The Night Battles: Witchcraft & Agrarian Cults in the Sixteenth & Seventeenth Centuries — Carlo Ginzburg
Author: Carlo Ginzburg
Publisher: Routledge & Kegan Paul
Format: Hardcover with dust jacket
Edition: First English edition, 1983
ISBN: 0-7100-9507-4
Condition: Good vintage second-hand hardcover condition with visible shelf wear, rubbing, age marks and handling marks to the dust jacket, including light creasing and wear to the spine ends and corners. Binding appears firm and pages are clean and readable, with light age toning consistent with age. Please see photos for the exact copy available.
The Night Battles is Carlo Ginzburg’s influential study of the benandanti, a group of sixteenth and seventeenth-century Friulian peasants who claimed to leave their bodies at night to battle witches and protect the fertility of the crops.
Drawing on Inquisition records, Ginzburg reconstructs a strange world of visionary combat, agrarian ritual, folk belief, fertility magic, and early modern religious conflict. The book examines how local traditions were gradually interpreted through the language of witchcraft, heresy, and diabolical conspiracy by church authorities.
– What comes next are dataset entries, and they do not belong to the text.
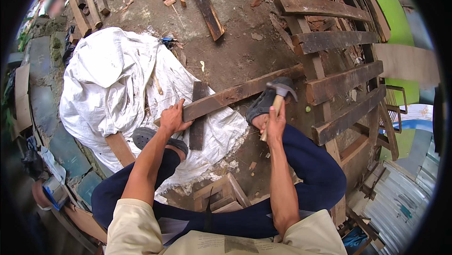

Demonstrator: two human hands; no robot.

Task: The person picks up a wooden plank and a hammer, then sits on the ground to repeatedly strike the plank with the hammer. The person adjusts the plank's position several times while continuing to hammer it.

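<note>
A long dark wooden plank runs slantwise in front of me, its near end over a short dark board. My left hand grips that near end, fingers and thumb on either side of it. In my right hand is a claw hammer, fingers wrapped round its pale wooden handle. The hammer's metal head is raised above my right shoe. A white cloth sheet lies crumpled under the short board and my left shoe.
To the right stands a slatted wooden frame of several dark boards. A dark beam lies on the dirt ahead, with loose timbers at the far left. Corrugated metal sheets lie at lower right. A small wooden frame sits between my legs.
</note>
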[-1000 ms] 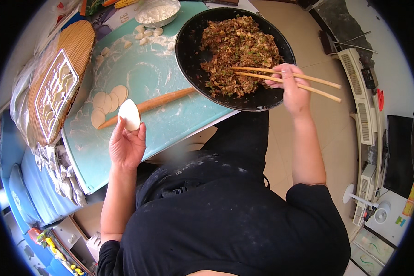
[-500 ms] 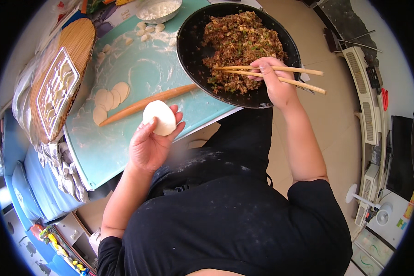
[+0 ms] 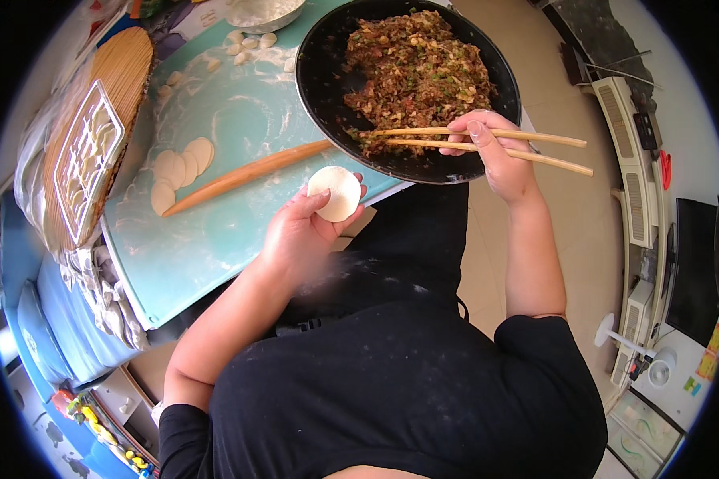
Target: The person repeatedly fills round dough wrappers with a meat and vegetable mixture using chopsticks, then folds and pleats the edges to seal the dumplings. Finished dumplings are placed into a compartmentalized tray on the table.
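Several round wrappers (image 3: 169, 169) + slanting rolling pin (image 3: 252, 176) lie on floury teal counter (image 3: 208, 255), pin's far end by black pan (image 3: 319, 88). L hand (image 3: 303, 223) holds smooth, flat dough disc (image 3: 337, 194) nr pan, broad side up. R hand (image 3: 491, 152) grips wooden chopsticks (image 3: 555, 139), approx. crosswise, tips pointing L into crumbly filling (image 3: 419, 68).

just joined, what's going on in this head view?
The person's left hand holds a flat, pale dough round with nothing on it. The right hand holds wooden chopsticks, tips at the near edge of the chopped mixture in a black pan. A rolling pin lies on the floured green mat.
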`<control>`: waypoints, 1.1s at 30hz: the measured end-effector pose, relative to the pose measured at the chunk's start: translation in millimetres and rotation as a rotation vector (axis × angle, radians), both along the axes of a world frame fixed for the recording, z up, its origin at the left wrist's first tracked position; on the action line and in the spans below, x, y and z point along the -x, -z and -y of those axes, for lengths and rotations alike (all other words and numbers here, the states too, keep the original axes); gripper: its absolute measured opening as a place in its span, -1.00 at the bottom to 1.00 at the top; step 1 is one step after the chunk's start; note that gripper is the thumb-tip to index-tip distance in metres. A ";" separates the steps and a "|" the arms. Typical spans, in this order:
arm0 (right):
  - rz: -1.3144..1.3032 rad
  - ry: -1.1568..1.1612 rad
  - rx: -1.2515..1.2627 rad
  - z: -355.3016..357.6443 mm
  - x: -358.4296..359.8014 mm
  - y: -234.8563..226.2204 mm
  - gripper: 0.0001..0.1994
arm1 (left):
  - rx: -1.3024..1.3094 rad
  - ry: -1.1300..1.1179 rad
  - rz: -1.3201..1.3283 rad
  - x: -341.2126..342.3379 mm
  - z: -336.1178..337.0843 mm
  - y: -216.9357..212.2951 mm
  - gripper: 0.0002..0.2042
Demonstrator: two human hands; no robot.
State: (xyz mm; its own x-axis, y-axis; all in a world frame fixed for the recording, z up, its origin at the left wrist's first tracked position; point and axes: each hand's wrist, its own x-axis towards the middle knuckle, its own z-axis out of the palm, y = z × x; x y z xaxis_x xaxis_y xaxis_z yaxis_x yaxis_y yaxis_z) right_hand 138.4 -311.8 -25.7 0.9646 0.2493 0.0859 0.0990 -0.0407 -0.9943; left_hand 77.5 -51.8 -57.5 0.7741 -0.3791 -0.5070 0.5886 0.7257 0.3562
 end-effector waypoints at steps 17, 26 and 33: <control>0.146 0.071 -0.098 -20.9 48.7 -39.1 -0.69 | 0.046 -0.094 0.025 -9.0 14.9 -17.9 -0.56; 0.791 -0.170 0.380 -52.2 82.9 -53.8 -0.77 | 0.083 -0.228 0.005 -0.3 4.6 -21.8 -0.52; 0.765 -0.149 0.302 -37.7 74.9 -52.4 -0.79 | -0.028 -0.247 0.023 1.6 4.2 -23.7 -0.55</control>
A major work of witchcraft history and microhistory, this is an important title for readers interested in European folk magic, early modern religion, witch trials, ecstatic traditions, agrarian cults, and the hidden survival of pre-Christian belief.
About the Author:
Carlo Ginzburg is an Italian historian best known for his work in microhistory, witchcraft studies, and popular belief. His books, including The Cheese and the Worms, The Night Battles, and Ecstasies, have had a major influence on the study of folklore, heresy, religion, and early modern European culture.